Employees in the furniture industry face various OSH risks due to the machinery and materials used in production. These risks include heavy lifting, repetitive movements, poor working postures, workplace traffic, machine injuries, and fire or explosion hazards. Without proper preventive measures, these factors can seriously endanger workers’ safety. Fortunately, these risks are easily identifiable, and the necessary measures to mitigate them are generally clear and straightforward to implement (Turan and Töre 2021). Conversely, exposure to dust and noise represents hidden hazards that manifest their effects over the long term and are often overlooked (Wiggans et al. 2016).

Workers in the furniture industry are heavily exposed to wood dust due to the nature of tasks such as sanding, cutting, and drilling. Studies have indicated that dust emissions from woodworking activities, particularly those involving wood dust, pose significant health risks to both workers and surrounding individuals (Top et al. 2016; Dembiński et al. 2022; Kargar-Shouroki et al. 2022). Respiratory symptoms, impaired nasal mucosal clearance function, and even nasal cancer are among the health issues associated with exposure to wood dust (Andersen et al. 1977).
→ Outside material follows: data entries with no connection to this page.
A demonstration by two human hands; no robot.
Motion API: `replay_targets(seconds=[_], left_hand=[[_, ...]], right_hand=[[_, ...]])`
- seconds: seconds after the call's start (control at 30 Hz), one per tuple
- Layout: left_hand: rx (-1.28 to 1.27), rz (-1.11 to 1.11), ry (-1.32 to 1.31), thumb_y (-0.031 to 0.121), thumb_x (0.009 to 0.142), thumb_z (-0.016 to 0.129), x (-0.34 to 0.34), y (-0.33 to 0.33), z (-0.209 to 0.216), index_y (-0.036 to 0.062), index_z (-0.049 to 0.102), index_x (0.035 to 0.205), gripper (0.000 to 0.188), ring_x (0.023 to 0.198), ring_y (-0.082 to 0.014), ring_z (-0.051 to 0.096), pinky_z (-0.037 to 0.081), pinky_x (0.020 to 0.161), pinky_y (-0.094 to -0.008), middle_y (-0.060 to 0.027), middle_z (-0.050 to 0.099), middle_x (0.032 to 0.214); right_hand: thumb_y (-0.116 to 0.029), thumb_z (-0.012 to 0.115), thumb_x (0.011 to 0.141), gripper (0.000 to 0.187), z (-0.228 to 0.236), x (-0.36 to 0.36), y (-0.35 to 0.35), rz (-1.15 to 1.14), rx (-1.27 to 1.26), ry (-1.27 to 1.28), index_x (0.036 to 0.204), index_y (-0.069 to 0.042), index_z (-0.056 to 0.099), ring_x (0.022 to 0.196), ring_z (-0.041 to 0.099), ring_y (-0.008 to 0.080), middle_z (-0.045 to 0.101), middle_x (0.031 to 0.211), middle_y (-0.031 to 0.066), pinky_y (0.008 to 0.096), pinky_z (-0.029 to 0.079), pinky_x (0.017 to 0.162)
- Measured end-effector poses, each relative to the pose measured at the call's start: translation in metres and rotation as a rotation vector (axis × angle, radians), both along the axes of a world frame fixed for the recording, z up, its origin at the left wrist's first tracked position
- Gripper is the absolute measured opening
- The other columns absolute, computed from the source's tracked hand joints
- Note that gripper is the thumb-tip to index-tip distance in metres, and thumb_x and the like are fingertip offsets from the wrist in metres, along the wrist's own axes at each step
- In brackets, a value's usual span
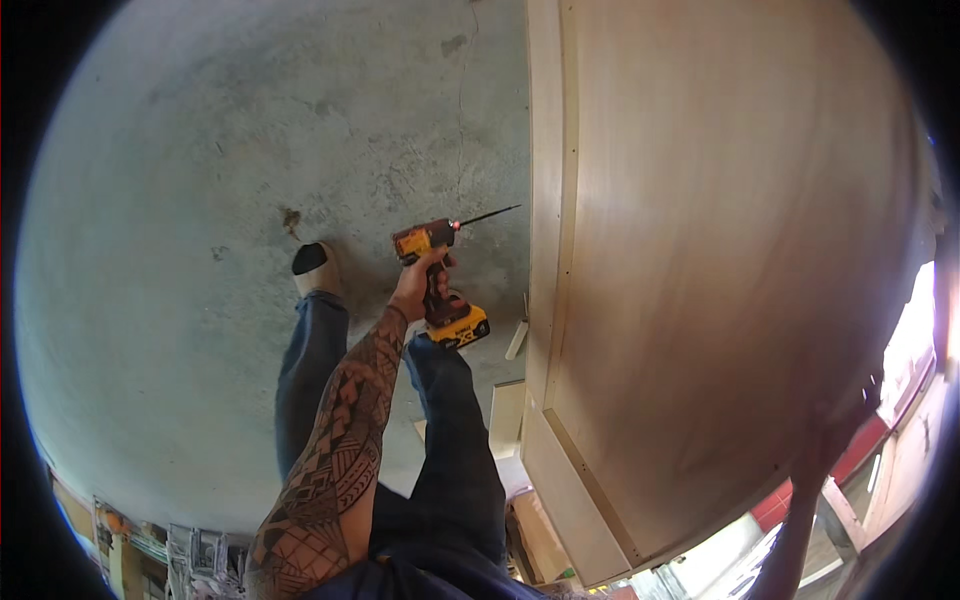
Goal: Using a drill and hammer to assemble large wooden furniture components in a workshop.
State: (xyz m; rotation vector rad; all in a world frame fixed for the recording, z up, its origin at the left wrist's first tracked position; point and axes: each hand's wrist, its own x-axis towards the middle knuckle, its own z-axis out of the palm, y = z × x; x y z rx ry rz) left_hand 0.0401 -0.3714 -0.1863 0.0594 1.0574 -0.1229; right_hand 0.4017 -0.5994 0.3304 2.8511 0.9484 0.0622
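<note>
My left hand (432, 280) is wrapped round the grip of a yellow and black cordless impact driver (425, 238). A big yellow battery pack (459, 327) sits at the base of its handle. The long thin bit (490, 215) points right, its tip just short of the edge of a large pale wooden panel (720, 240). Small dark fastener marks dot the strip along that edge. At the panel's far right, my right hand (838, 432) rests against the wood, fingers seemingly spread, though dim and blurred there.
Grey concrete floor (200, 300) with cracks lies left of the panel. My shoe (318, 268) stands on it. Small wood offcuts (508, 415) lie by the panel's lower left edge. Assorted metal items (200, 555) sit at the lower left; timber pieces (845, 515) stand at the lower right.
</note>
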Motion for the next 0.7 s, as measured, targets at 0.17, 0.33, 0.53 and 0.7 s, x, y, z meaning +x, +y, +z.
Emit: replay_targets(seconds=[0.17, 0.33, 0.53, 0.7], left_hand=[[-0.022, -0.094, 0.045, 0.039, 0.095, 0.065, 0.059, 0.005, -0.066, 0.0074, 0.065, 0.099, 0.032, 0.05, -0.0084, 0.05, 0.046, 0.05, -0.0279, 0.0042, 0.053, 0.063], [-0.057, -0.146, 0.029, 0.037, 0.095, 0.065, 0.057, -0.008, -0.11, 0.0072, 0.065, 0.098, 0.03, 0.05, -0.0078, 0.049, 0.046, 0.05, -0.0276, 0.0047, 0.053, 0.062], [-0.048, -0.168, 0.002, 0.041, 0.096, 0.064, 0.064, -0.014, -0.12, 0.0067, 0.066, 0.101, 0.034, 0.053, -0.0069, 0.047, 0.044, 0.053, -0.0261, 0.0053, 0.051, 0.063], [-0.043, -0.174, 0.036, 0.04, 0.096, 0.064, 0.051, -0.009, -0.127, 0.0068, 0.066, 0.102, 0.034, 0.052, -0.0068, 0.047, 0.044, 0.053, -0.0264, 0.0054, 0.052, 0.064]], right_hand=[[-0.05, 0.062, 0.094, 0.085, 0.001, 0.018, -0.001, -0.098, -0.023, -0.215, 0.157, -0.007, 0.024, 0.14, 0.042, 0.0385, 0.033, 0.156, 0.0214, 0.05, 0.036, 0.118], [-0.057, 0.051, 0.1, 0.085, 0.017, -0.013, -0.008, -0.273, -0.182, -0.39, 0.161, -0.008, 0.017, 0.142, 0.037, 0.0389, 0.027, 0.16, 0.0222, 0.0505, 0.039, 0.114], [-0.065, 0.053, 0.094, 0.096, 0.028, -0.016, -0.013, -0.39, -0.12, -0.391, 0.161, -0.011, 0.011, 0.142, 0.037, 0.0427, 0.025, 0.159, 0.0238, 0.0547, 0.044, 0.111], [-0.054, 0.067, 0.091, 0.111, 0.001, -0.032, 0.042, -0.241, -0.015, -0.125, 0.158, -0.001, -0.003, 0.142, 0.031, 0.0457, 0.014, 0.156, 0.0354, 0.0609, 0.038, 0.109]])
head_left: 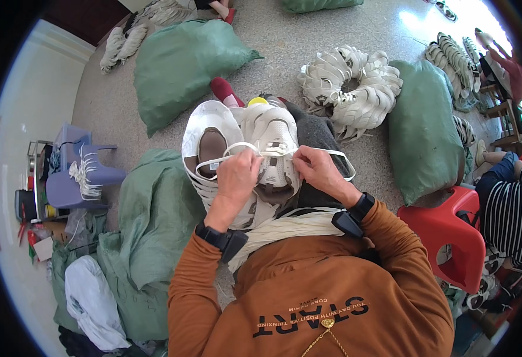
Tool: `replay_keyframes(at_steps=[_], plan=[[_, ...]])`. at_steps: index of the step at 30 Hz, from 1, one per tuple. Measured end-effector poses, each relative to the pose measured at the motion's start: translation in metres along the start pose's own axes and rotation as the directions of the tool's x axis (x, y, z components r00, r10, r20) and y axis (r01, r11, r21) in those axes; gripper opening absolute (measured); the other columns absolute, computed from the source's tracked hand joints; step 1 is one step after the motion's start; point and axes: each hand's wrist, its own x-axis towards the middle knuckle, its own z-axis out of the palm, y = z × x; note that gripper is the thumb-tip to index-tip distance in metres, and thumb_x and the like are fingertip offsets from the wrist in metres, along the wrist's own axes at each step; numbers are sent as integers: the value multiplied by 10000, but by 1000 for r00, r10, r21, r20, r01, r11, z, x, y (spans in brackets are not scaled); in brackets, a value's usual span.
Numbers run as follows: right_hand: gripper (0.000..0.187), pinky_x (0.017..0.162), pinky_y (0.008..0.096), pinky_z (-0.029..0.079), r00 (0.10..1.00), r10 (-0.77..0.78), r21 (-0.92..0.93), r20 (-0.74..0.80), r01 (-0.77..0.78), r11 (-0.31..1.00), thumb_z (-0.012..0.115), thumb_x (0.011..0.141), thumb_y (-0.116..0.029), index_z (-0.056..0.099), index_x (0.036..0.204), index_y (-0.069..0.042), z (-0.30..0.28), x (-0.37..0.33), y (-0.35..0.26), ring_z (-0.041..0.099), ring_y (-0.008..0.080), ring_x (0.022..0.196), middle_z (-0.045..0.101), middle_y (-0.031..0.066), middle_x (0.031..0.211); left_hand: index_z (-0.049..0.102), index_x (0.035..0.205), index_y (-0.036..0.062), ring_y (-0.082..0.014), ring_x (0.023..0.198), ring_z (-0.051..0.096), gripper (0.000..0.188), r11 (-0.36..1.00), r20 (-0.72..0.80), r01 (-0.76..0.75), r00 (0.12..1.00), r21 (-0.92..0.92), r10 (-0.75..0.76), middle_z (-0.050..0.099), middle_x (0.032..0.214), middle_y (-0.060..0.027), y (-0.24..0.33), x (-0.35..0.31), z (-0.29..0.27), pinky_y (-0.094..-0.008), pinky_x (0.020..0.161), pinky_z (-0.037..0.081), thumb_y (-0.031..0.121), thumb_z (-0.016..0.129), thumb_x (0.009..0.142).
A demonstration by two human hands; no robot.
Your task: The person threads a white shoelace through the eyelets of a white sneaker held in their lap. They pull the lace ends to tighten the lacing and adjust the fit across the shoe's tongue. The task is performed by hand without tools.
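Both hands' grip on flat white lace (332, 153) (perforated shoe upper (274, 143)); left hand (237, 178); right hand (317, 169)

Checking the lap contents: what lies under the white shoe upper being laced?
Under the white shoe upper lie more stacked uppers and a grey cloth; the hands cover its lower edge.

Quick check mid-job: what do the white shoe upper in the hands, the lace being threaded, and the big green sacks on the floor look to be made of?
Shoe upper: apparently smooth matte synthetic leather, with punched perforations on the front. Lace: a flat white woven-looking band, likely textile; too small to confirm. Green sacks: probably woven plastic, creased with a slight sheen. The left hand and right hand pinch the lace at the eyelets.
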Motion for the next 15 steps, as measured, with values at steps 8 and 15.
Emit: replay_keyframes(at_steps=[8, 15], plan=[[79, 653, 487, 521, 975, -115, -409, 189, 185, 893, 606, 868, -60, 600, 866, 19, -14, 16, -10, 674, 432, 762, 659, 226, 799, 675, 1123, -51, -162, 672, 674, 262, 828, 151, 195, 979, -526, -135, 735, 824, -131, 43, -21, 30, -307, 640, 538, 102, 709, 913], [148, 672, 505, 520, 945, -212, -553, 251, 319, 769, 626, 882, -92, 575, 1007, -31, -2, 11, -21, 646, 457, 826, 651, 212, 883, 669, 1128, -40, -103, 621, 643, 204, 675, 126, 276, 957, -685, -263, 682, 749, -58, 46, -30, 54, -259, 571, 525, 67, 666, 954]])
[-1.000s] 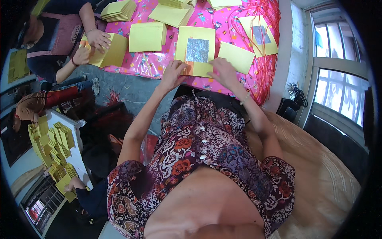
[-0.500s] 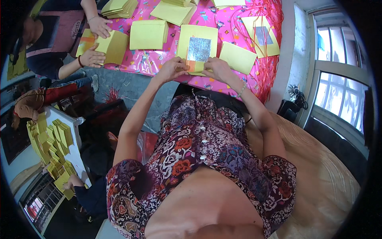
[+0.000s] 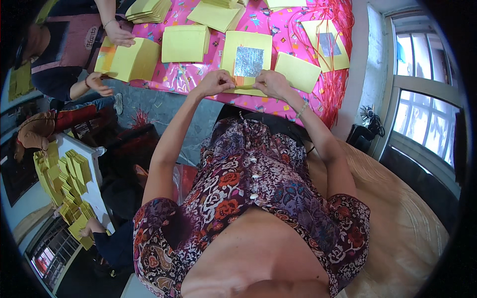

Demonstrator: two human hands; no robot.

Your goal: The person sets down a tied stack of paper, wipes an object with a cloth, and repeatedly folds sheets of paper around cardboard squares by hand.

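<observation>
A yellow paper sheet (image 3: 227,57) with a silver foil square and an orange strip lies on the pink patterned tablecloth (image 3: 174,79). My left hand (image 3: 217,83) pinches its near edge at the left, and my right hand (image 3: 271,83) grips the same edge at the right. Between my fingers the near edge is lifted and curled into a narrow fold. Right beside my right hand sits a yellow paper stack (image 3: 297,72). Farther left stands another yellow stack (image 3: 184,44). Whether more sheets lie beneath the one I hold, I cannot tell.
At the left, a co-worker's hands (image 3: 119,35) are around a yellow stack (image 3: 131,59). Red strings (image 3: 338,30) hang over the table's right side, across another foil sheet (image 3: 325,47). A white table (image 3: 97,171) with several yellow bundles stands lower left, where another person's hand (image 3: 92,227) reaches in.
The sheet's near edge has been rolled up between my fingers, and my right hand has turned over it slightly. The co-worker's hands have moved apart, off the top of their stack.
</observation>
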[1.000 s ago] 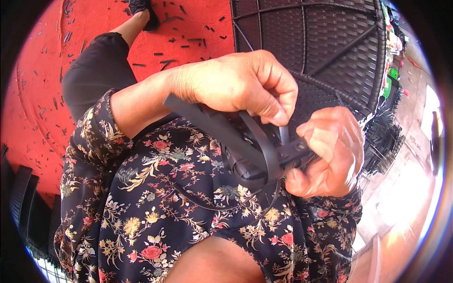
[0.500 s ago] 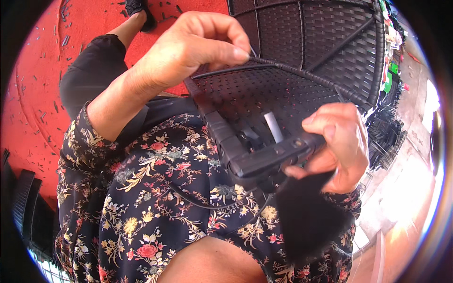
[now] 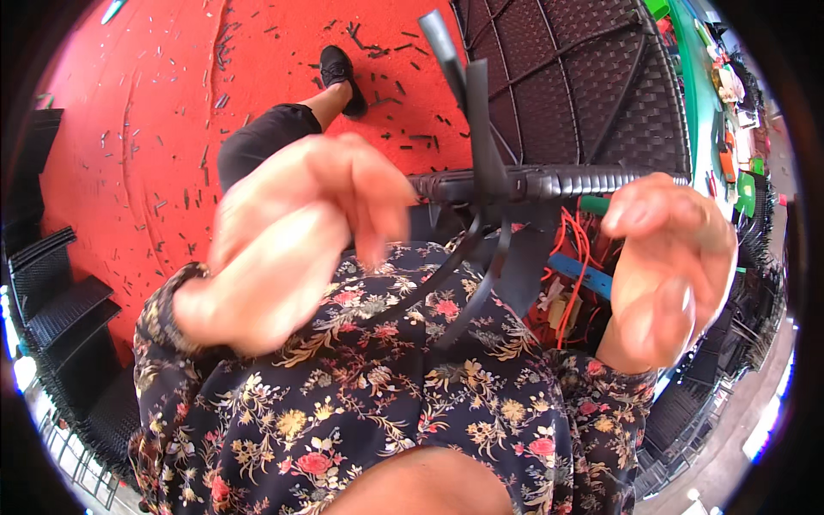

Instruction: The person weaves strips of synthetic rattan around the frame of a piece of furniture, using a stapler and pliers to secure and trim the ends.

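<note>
A black woven wicker furniture piece (image 3: 592, 77) stands in front of me, its open weave crossed by dark ribs. Across its near edge runs a strip-wrapped bar (image 3: 571, 182). Flat black strips (image 3: 482, 129) stick up from this bar, and loose dark strips (image 3: 518, 262) hang below it over my lap. My left hand (image 3: 300, 223), left of the bar's end, is smeared by motion; what its curled fingers hold, if anything, does not show. Near the bar's right end is my right hand (image 3: 674, 266), its fingers curved and apart from the thumb, with nothing visible between them.
Short black scraps (image 3: 421, 137) litter the red carpet (image 3: 172, 94). A leg ends in a black shoe (image 3: 337, 73). Orange-red cords (image 3: 575, 257) and a blue bar (image 3: 588, 275) lie below the wrapped bar. Black woven pieces (image 3: 73, 313) stand at left; green items (image 3: 745, 196) are at right.
My right hand has let go of the wicker corner and opened. The wicker piece has turned so a wrapped bar faces me. My left hand has come down, and the view has shifted.
</note>
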The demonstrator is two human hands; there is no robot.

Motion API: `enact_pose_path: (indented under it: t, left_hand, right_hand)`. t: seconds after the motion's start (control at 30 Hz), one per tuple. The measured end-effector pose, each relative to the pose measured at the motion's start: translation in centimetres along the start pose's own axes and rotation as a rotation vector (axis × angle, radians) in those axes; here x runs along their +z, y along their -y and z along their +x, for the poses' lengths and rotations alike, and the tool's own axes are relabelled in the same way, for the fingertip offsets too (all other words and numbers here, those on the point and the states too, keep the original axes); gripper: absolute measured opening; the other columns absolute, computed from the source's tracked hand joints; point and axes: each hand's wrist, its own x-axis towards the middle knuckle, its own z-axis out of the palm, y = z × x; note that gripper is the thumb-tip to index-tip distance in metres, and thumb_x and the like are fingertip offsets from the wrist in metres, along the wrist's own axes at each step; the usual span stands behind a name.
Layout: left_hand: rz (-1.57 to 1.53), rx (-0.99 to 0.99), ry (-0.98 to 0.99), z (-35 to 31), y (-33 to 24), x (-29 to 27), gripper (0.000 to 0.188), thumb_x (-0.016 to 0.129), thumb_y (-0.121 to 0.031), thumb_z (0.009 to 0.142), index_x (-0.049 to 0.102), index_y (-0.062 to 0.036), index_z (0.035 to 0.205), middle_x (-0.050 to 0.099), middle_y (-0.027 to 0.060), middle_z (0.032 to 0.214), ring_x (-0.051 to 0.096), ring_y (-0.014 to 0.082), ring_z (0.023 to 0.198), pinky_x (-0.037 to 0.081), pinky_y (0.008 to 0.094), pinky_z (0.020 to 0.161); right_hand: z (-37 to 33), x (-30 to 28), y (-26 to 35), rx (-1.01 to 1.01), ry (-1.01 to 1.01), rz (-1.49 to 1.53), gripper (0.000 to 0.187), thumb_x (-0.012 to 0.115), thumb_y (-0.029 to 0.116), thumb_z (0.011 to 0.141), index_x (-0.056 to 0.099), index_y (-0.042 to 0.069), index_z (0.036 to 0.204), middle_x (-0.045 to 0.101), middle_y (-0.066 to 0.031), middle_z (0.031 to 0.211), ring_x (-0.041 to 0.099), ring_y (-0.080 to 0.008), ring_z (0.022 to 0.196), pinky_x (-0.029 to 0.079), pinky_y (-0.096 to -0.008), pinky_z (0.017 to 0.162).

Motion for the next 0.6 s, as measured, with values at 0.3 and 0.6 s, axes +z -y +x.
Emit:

Similarly, among certain workers in the furniture industry, the high prevalence of specific IgE sensitization to wood dust precipitates hay fever, thereby accentuating the allergenic potential inherent in wood dust (Skovsted et al. 2003). While wood dust is known to cause irritation and allergic dermatitis upon contact with the skin, the combination of high concentrations of fungal spores present in the air of furniture factories with this dust significantly exacerbates health risks (Rogoziński et al. 2015). Furthermore, the documented psychosocial impact of dust on workers in furniture production areas underscores its broader effects on health, the environment, and social aspects (Mohammed et al. 2020; Kargar-Shouroki et al. 2022).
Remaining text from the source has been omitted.